Luck deserted Manchester United on that sensational last day of the 2011/12 season. And in quite spectacular fashion.
It will be talked about for years to come how the pendulum swung from the blue to the red side in the Premier League’s all-deciding matches, one of them played in Sunderland, the other at The Etihad, where Man City play their home games. It ended with City winning the title with the help of the latest of late goals.
A great Democrat mate of mine, Gerry Prendergast, presently engaged in the mother of all battles – and we’re praying for him - believed that one of ours, as he put, wasn’t at his brilliant best in allowing a Man City shot get by him.
Paddy Kenny, an understudy to Republic of Ireland goalie, Shay Given, got beaten at the near post, or somewhere near it, and the goal he conceded counted for more than any of the others City scored in the competition. Up till then the lucky tag belonged to United.
This season has just about rubbed the sleep from its eyes, but already there are signs City haven’t seen Lady Luck turn her back on them. They were out last week against a very exciting Borussia Dortmund side in the Champions League, and when it was odds-on about them dropping all three points, the referee gave them a penalty, which, in the strict interpretation of the hand-to-ball rule should not have been awarded.
Mario Balotelli, who went some of the way towards shedding his enfant terrible tag he’d earned for himself in the summer’s Euro 2012, was nonchalant as he slotted the ball home, giving his side an undeserved draw,
Could it be that not only has the league title, but also the most valuable of ingredients, switched sides?

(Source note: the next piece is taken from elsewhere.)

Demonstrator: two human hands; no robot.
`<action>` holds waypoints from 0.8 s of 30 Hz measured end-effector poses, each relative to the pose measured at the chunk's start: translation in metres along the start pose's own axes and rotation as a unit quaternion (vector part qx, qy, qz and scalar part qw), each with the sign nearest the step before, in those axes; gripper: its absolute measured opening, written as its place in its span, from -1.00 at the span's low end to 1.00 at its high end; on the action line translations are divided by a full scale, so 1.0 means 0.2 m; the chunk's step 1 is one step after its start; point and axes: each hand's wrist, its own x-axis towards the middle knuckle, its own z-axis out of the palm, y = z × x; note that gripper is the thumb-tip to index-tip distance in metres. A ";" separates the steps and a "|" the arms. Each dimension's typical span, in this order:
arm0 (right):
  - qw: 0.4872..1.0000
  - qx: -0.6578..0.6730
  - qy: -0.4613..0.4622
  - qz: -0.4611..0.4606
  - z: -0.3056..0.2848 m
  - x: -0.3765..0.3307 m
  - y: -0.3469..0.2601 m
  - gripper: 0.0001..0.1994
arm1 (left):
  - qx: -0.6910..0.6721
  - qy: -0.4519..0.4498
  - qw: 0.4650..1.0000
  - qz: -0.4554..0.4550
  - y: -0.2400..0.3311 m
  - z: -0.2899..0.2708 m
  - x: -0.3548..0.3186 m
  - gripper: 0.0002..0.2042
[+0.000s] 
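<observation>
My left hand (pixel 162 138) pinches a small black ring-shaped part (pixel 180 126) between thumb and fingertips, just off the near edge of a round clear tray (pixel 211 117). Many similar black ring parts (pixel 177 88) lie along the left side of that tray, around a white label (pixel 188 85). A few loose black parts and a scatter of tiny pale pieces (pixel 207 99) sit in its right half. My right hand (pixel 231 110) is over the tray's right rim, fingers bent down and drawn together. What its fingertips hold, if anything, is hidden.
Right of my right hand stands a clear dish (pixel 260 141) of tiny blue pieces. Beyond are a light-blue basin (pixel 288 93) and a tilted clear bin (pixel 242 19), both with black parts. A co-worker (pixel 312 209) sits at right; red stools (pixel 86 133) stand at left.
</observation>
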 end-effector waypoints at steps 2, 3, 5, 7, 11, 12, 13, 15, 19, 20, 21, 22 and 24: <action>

One thing that’s still Man U’s preserve, though, is their manager’s prize-winning griping. After the recent 3-2 defeat by Tottenham, Sir Alex complained that the referee hadn’t played enough injury-time, this after the arbitrator had allow the game to run for four extra minutes. Maybe it’s all part of the strategy, but you wonder does this kind of behaviour have an influence on the yobs in the stands, whom the Scot rightly admonished for their chants at recent matches.